Automatic Differentiation: provides automatic differentiation, which simplifies the process of computing gradients for backpropagation.
Dynamic Computation Graph: allows for more flexibility during model development and debugging. It constructs the graph as you execute operations, making it easier to modify the model on-the-fly.
Optimized Libraries: includes optimized libraries for operations like linear algebra and tensor computations, contributing to overall performance.
Input -> Neuron -> Output
A Replica of the Human Brain: by understanding how human brains function, and replicating it, we can create artificial neurons that power AI.
Simplest neural network: consisting of one input layer and one neuron, this neural network is called a perceptron.
Each input is multiplied with a weight (initialized with a random value) and the results are added together. The sum is then passed through an activation function which resembles the nucleus of the human nervous system neuron.
Constructed from 3 Layers
Input layer-
Initial data for the neural network.
Hidden layers -
An intermediate where all computation is done, serving as the transformation to create more accurate results.
Uses nn.linear to create linear hidden layers.
Output layer -
produce the result for given inputs.
Uses nn.Sequential to stack layers together.

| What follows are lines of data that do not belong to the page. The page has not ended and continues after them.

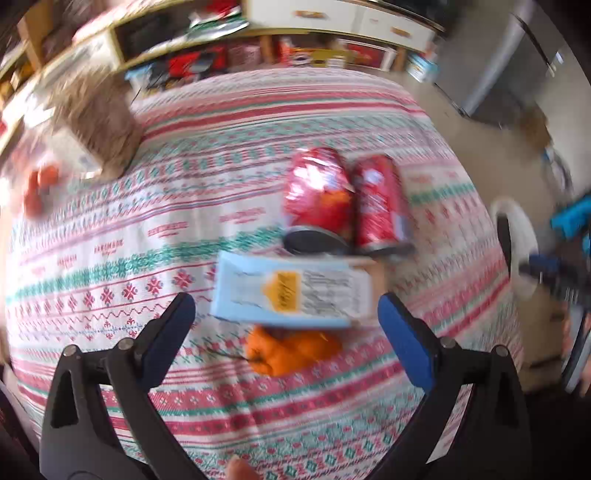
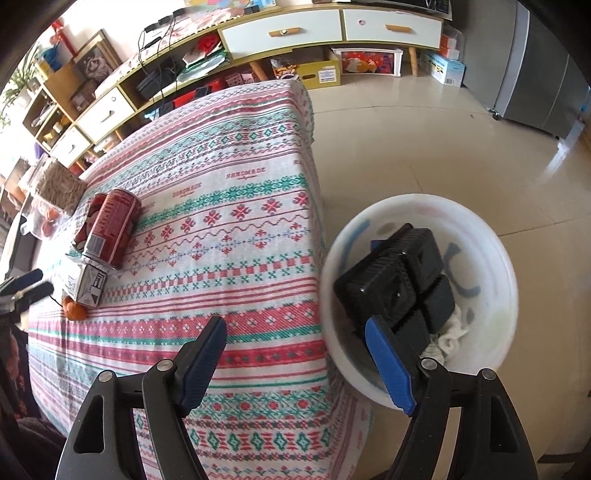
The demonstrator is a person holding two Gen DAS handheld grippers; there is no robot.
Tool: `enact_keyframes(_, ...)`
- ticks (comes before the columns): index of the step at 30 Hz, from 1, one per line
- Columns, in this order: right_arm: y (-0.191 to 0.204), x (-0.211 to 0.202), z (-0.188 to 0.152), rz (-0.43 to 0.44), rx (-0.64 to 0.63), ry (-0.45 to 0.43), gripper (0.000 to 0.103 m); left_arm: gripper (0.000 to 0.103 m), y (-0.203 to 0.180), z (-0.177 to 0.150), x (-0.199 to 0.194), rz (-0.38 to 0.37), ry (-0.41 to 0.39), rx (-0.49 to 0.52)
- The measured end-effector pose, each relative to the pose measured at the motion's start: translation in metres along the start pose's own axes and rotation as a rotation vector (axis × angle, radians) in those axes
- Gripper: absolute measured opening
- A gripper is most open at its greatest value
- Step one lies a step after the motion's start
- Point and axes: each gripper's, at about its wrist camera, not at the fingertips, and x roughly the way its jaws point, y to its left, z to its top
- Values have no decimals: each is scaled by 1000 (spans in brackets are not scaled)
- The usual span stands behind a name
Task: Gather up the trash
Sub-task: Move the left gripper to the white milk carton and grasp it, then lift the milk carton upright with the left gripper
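Note:
On the patterned tablecloth (image 1: 184, 229) lie a light blue carton (image 1: 291, 293), an orange peel (image 1: 291, 350), a red can (image 1: 380, 201) and a red crumpled wrapper (image 1: 317, 188). My left gripper (image 1: 286, 317) is open, its jaws on either side of the carton's near edge, just above it. In the right wrist view the can (image 2: 112, 227), the carton (image 2: 86, 286) and the peel (image 2: 74, 310) sit at the table's left. My right gripper (image 2: 295, 332) is open and empty above the table's edge, beside a white bin (image 2: 491, 258) that holds black trays (image 2: 391, 280) and crumpled paper.
A woven box (image 2: 61, 188) and tomatoes in a clear bag (image 2: 46, 221) sit at the table's far left. A long low cabinet (image 2: 280, 33) and boxes stand behind the table. The tiled floor (image 2: 424, 147) lies to the right, with a grey fridge (image 2: 535, 74).

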Motion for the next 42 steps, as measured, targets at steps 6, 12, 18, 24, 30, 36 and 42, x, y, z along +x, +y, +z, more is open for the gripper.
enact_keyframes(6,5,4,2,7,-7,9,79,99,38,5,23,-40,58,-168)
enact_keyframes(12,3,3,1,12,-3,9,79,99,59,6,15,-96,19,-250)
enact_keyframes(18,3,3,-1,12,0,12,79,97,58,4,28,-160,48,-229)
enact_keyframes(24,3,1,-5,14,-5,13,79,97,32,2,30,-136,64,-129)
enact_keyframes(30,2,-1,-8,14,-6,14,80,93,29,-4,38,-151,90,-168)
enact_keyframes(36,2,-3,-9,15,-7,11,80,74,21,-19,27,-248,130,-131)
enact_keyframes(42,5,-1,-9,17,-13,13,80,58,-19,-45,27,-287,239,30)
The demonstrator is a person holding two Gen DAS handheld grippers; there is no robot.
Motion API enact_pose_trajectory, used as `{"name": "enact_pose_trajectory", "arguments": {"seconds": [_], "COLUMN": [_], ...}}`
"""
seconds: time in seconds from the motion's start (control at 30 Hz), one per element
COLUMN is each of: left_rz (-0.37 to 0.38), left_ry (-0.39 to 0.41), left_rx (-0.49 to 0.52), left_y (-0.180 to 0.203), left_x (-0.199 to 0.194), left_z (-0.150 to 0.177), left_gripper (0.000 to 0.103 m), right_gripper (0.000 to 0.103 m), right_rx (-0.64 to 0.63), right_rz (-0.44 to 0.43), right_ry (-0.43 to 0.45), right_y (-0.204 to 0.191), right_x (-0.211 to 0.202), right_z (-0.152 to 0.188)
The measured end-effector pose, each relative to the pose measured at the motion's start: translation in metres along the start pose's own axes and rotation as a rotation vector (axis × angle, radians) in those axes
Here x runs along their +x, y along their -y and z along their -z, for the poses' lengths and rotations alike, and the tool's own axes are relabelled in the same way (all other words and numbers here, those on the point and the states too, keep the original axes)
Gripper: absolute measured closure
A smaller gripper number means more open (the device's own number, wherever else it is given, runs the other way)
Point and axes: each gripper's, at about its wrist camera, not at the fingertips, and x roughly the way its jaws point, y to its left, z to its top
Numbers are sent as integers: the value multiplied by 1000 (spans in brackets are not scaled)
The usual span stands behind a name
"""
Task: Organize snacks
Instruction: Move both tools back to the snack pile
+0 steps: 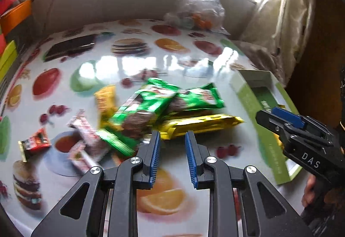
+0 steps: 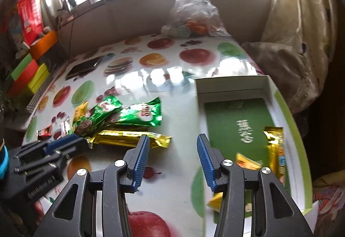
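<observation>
We note the left gripper (image 1: 172, 135) nearly closed and empty above the shiny green and gold snack wrappers (image 1: 163, 105) heaped on the fruit-print table (image 1: 107, 68). The right gripper (image 2: 173, 140) is half open, holding nothing, beside the green-lined white cardboard box (image 2: 232, 116) containing gold packets (image 2: 275, 146).

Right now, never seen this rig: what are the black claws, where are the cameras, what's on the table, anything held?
No robot: a person holds a two-finger gripper in each hand, with a fisheye camera on each looking along its blue pads. The left view shows the left gripper, nearly shut and empty; the right view shows the right gripper, open and empty. On the fruit-print table lie green snack packs, a long gold pack and small red and white packets. The green-lined box already holds gold and yellow packs.
</observation>
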Motion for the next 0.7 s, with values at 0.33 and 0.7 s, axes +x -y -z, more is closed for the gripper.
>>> {"name": "enact_pose_trajectory", "arguments": {"seconds": [0.33,0.7], "left_rz": [-68,-75], "left_ry": [-6,-21], "left_rx": [-106,-147], "left_y": [-63,-86], "left_x": [-3,3], "left_z": [8,14], "left_gripper": [78,78], "right_gripper": [58,51], "right_rx": [-167,-379], "right_rz": [-88,-122], "right_ry": [-47,-104], "right_y": [-39,-73], "right_x": [28,57], "right_z": [-5,-10]}}
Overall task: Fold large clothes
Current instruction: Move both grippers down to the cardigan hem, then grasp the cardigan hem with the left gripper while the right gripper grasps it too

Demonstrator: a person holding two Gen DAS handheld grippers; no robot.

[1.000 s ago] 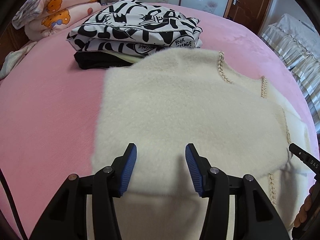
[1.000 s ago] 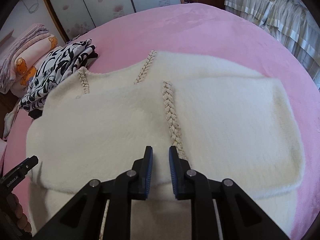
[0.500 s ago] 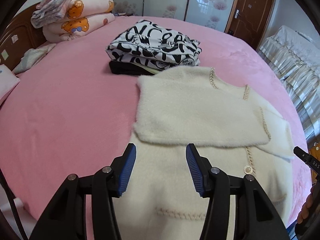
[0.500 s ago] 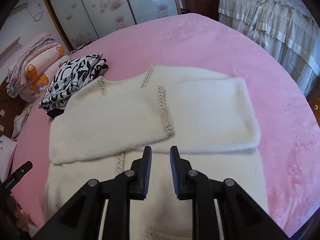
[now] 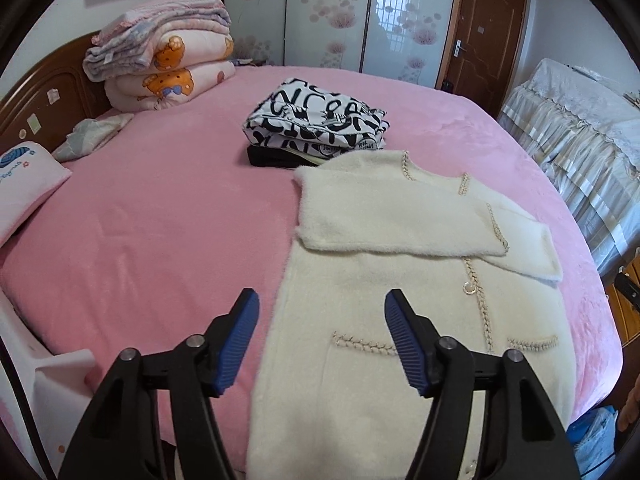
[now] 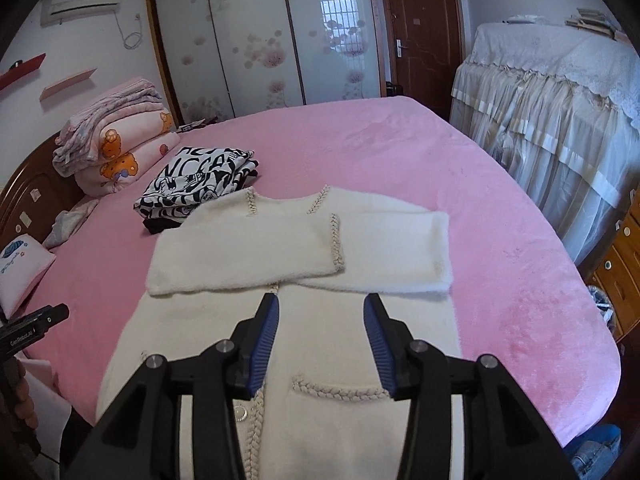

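Note:
A cream fluffy cardigan (image 5: 400, 248) (image 6: 304, 320) with braided trim lies flat on the pink bed, both sleeves folded across its chest. My left gripper (image 5: 320, 312) hovers above the cardigan's lower left edge, its jaws opening, nothing between them. My right gripper (image 6: 320, 316) hangs above the cardigan's middle, jaws opening too, with nothing between its blue pads. Neither touches the cloth. The left gripper's body shows at the left edge of the right wrist view.
A folded black-and-white garment pile (image 5: 316, 124) (image 6: 196, 184) sits just beyond the cardigan's collar. Stacked quilts (image 5: 160, 60) and a pillow (image 5: 24, 184) lie by the headboard. The pink bed (image 6: 500, 240) drops off near me; a covered cabinet (image 6: 560, 120) stands right.
Both grippers pulled back and rose away from the cardigan, so the whole garment and bed edge show. The right gripper's jaws went from nearly shut to apart; the left's widened.

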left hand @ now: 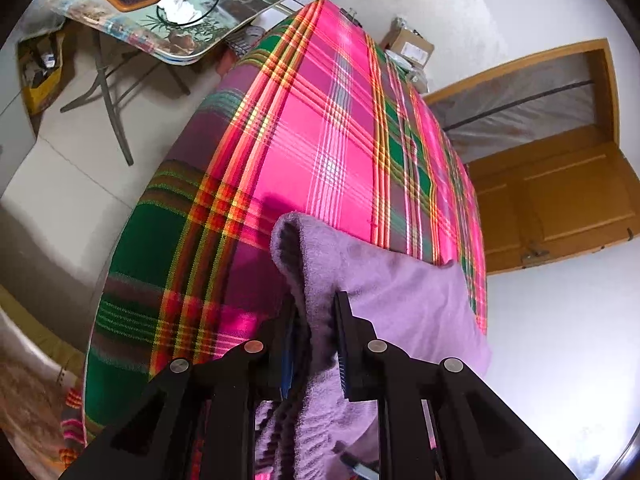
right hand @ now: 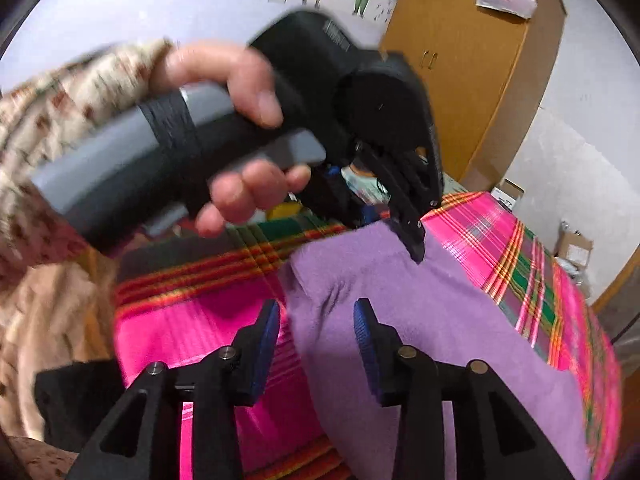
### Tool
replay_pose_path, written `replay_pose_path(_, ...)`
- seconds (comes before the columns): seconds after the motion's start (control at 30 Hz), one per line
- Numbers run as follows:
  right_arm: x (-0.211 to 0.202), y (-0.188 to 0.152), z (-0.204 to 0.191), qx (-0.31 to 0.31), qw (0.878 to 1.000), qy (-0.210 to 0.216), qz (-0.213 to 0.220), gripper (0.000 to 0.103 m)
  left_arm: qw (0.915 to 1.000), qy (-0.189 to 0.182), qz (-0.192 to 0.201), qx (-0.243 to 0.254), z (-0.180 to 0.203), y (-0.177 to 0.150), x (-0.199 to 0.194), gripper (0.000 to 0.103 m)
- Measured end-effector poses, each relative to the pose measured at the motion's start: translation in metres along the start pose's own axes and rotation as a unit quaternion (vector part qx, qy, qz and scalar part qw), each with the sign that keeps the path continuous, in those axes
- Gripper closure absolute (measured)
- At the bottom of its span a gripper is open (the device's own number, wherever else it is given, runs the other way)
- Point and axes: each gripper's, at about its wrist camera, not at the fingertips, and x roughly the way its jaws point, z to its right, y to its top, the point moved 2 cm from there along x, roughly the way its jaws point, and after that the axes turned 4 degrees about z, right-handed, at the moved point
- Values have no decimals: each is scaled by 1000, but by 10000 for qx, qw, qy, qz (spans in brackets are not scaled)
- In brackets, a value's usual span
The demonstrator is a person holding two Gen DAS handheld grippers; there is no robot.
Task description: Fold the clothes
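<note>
Purple garment (right hand: 420, 320) spread on the plaid bed (left hand: 320, 128), one grip on, one off.
Left gripper (left hand: 316, 312) is clamped on a bunched fold near the bed's edge; right gripper (right hand: 316, 316) stands released, garment's edge between its pads untouched.

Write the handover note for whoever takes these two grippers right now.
Left gripper: shut on a bunched fold of the purple garment.
Right gripper: open, the garment's edge between its pads but not pinched.
Garment lies on the pink plaid bedcover, partly folded, one end raised by the left gripper.
Left: lay that fold down, smooth it, finish folding.
</note>
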Motion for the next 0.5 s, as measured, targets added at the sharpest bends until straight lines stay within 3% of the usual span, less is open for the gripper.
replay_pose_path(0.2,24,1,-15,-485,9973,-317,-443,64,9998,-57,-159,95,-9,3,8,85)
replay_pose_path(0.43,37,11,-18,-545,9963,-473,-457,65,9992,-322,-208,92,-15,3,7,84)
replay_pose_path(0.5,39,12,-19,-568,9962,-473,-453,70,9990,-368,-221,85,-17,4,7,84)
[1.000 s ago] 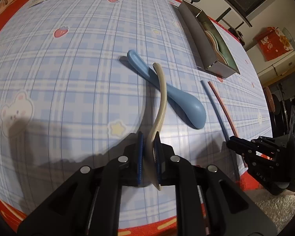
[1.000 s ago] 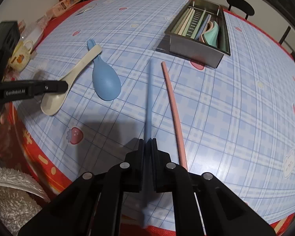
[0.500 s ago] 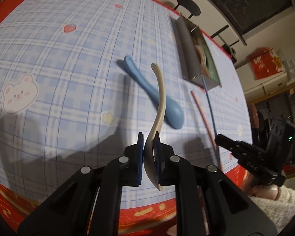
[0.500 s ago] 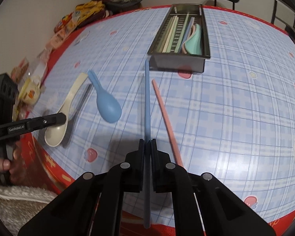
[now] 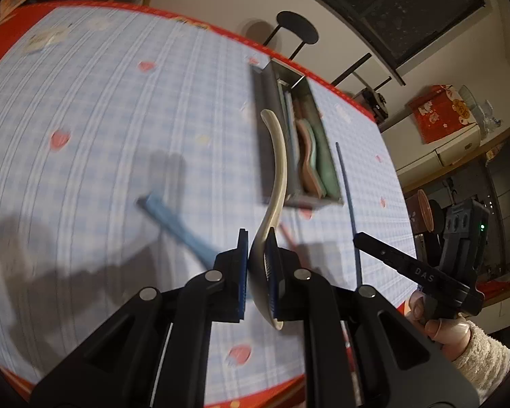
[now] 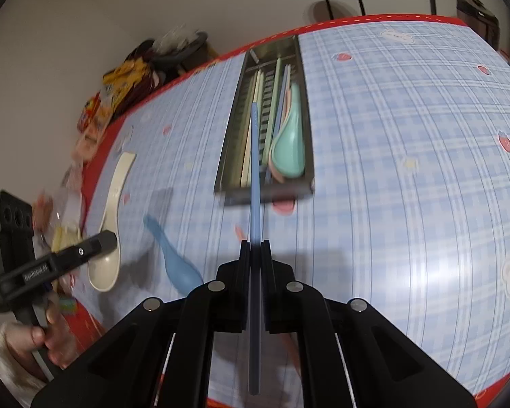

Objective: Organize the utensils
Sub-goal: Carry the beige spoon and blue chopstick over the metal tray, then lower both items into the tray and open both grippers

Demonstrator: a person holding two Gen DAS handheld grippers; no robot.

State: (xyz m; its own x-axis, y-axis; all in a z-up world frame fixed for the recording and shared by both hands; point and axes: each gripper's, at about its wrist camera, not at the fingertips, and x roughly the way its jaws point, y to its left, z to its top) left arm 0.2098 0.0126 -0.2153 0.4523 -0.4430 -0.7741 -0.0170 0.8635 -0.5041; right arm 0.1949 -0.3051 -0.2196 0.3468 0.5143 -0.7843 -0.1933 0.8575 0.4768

Real-life Use: The neural network above predicts the probability of survival of a person. Though the above seem simple, in real-life, neural networks have billions of nodes per layer and hundreds of hidden layers. Neural networks with 2 or more hidden layers are called Deep Neural Networks which is why this field is named Deep Learning.
A linear model is a function with a constant rate of change. For example the above's equation is y = x. They are simple and easy to interpret, but they may not capture the complexity and non-linearity of some phenomena.
model = nn.Sequential(
nn.Linear(1, 128),
nn.Linear(128, 1)
Our linear model: This model has 2 linear layers, the first takes 1 input and gives a 128-dimensional output, while the second takes the 128-dimensional input from the first and gives 1 output.
A comparison of our networks: Modelling is crucial for understanding how the network learns and how well it approximates the target function.
Non-linear models have a function that has a variable rate of change. The slope of the curve is not constant, but depends on the value of x. They are more flexible and can fit more diverse and complex data, but may also be more difficult to analyze and understand.
model2 = nn.Sequential(
nn.Linear(1, 128),
nn.ReLU(),
nn.Linear(128, 1)
Our Non-linear model: In between our 2 linear layers, this model adds the activation function ReLU, causing it to be more complex and non-linear.
class NonLinearNet2(nn.Module):
def __init__(self):
super(NonLinearNet2, self).__init__()
self.fc1 = nn.Linear(1, 168)
self.fc2 = nn.Linear(168, 168)
self.fc3 = nn.Linear(168, 64)
self.fc4 = nn.Linear(64, 1)
Forward method in NonLinearNet2: defines how data flows through the network, applying layers and activation functions sequentially. Thereby increasing the network's depth and width, allowing it to fit non-linear functions like sin(x), cos(x), and sin(x^2).
y = torch.cos(X ** 2) + torch.sin(X ** 2)
opt2 = torch.optim.Adam(model2.parameters(), lr=0.01)
losses2 = train(model2, crit2, opt2, X, y, num_epochs=1000)
opt2 = torch.optim.Adam(model2.parameters(), lr=0.001)
losses2 = train(model2, crit2, opt2, X, y, num_epochs=10000)
Optimizer torch.optim.Adam : employed to adjust model parameters during training, minimizing the loss function. By decreasing the learning rate(0.01 -> 0.001) and increasing the training amount(1000 -> 10000) we can make our function predict better.
Over a year of experience in Python: as a Python novice I still find Neural Networks a topic difficult to follow. In this lesson I couldn't grasp the deep and intricate inner-workings of AI but I grasped its fundamentals.